Tirado Yepes agrees that he feels an attraction towards Pop Art. One of his major impulses has been to humanize those mass reaching characters like comic characters, with common problems as any human living in an everyday environment. Nevertheless, his major contribution has been his personal language representing these themes, which indeed resembles Pop Art, but has a twist that Tirado Yepes has achieved after years of investigation and research. In searching for his own expression, he decided to recycle an already existing man-made material, changing its original purpose.

He opts to use an approximate 600-pantone-color chart from exterior paints at home improvement stores. The strategic combination of these samples based on the principles of collage: cutting and pasting produce a marvelous pixel-like image of outstanding beauty and allure. In the digital realm, a pixel is the smallest chromatic unit of an image. In Tirado Yepes artistic expression this concept is inverted creating an interesting game as a result of his investigation. He manually cuts one-color pieces, positions and pastes them over the canvas, looking to create a desired image. In some instances he applies small touches of color over the canvases. This technique, also known as “anti-pixel” by some art critique, simulates the pixelated look of an over-zoomed digital picture; however, when viewed in detail, is clear that the process as very different in Tirado Yepes work, as he begins breaking the digital logic: instead of taking the image to its minimum chromatic expression, he builds off that minimum expression. In fact, they are not realistically minimal since the materials (paint samples) used by the artist measure approximately 10 x 10 cm.

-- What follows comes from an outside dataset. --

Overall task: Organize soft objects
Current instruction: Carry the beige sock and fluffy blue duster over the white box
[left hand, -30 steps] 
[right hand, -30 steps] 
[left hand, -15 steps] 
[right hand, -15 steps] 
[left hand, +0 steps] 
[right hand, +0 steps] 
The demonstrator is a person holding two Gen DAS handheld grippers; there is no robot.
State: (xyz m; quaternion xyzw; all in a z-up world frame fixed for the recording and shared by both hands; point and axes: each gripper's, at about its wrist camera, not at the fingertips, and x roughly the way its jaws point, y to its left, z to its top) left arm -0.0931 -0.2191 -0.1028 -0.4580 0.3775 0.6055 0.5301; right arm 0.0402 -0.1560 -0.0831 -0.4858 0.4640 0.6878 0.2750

Using this technique, Tirado Yepes has created portraits of internationally recognized characters (presidents, renowned politicians, and artists) and pop culture icons (Marilyn Monroe, Monalisa, and cartoon characters, among others).

He has participated in numerous collective art exhibitions, like Nobe 67 Art (Miami, 2008), Art Shangai 2010 and 2011, Florencia’s Biennal (2011), Mérida-Mexico Biennal, among others.

Individual exhibitions

  • 2001 Weston Community Center, Weston, Florida, U.S.
  • 2002 The Venezuelan Center of Art, New York, U.S.
  • 2002 Honoring The Ávila, Venezuelan Consulate, Miami,U.S.
  • 2003 NPTI Gallery, Miami, U.S.
  • 2004 Government Center of Fort Lauderdale, U.S.
  • 2004 Gallery NAPP, Weston, Florida, U.S.
  • 2005 Bolivarian Hall of Washington DC, U.S.
  • 2005 Venezuelan Embassy, Washington DC, U.S.
  • 2005 Venezuelan Consulate, Miami, U.S.
  • 2006 Sala Aires, Córdoba, España.
  • 2007 Doral Conservatory and School of Arts, Doral, Florida, U.S.
  • 2009 Power Museum, Coral Gables, Florida, U.S.
  • 2010 Curator's Voice Gallery, Wynwood, Florida, U.S.
  • 2011 Alma Fine Art, Wynwood, Florida, U.S.
  • Awards

  • 2000 Venezuelan Consulate, Miami, U.S.
  • 2002 Venezuelan Consulate, Miami, U.S.
  • 2003 New Professions Technical Institute, Miami, U.S.
  • 2004 Tercer Premio de Escultura, Premio Internacional, Córdoba, España.
  • 2005 Venezuelan Embassy, Washington, U.S.
  • 2005 Venezuelan Consulate, Miami, U.S.
  • 2005 10th Latin Art Festival, Atlanta, U.S.
  • 2006 Artist of the Month, Doral Conservatory and School of Arts, U.S.
  • 2008 Museo de Aire, Córdoba, España.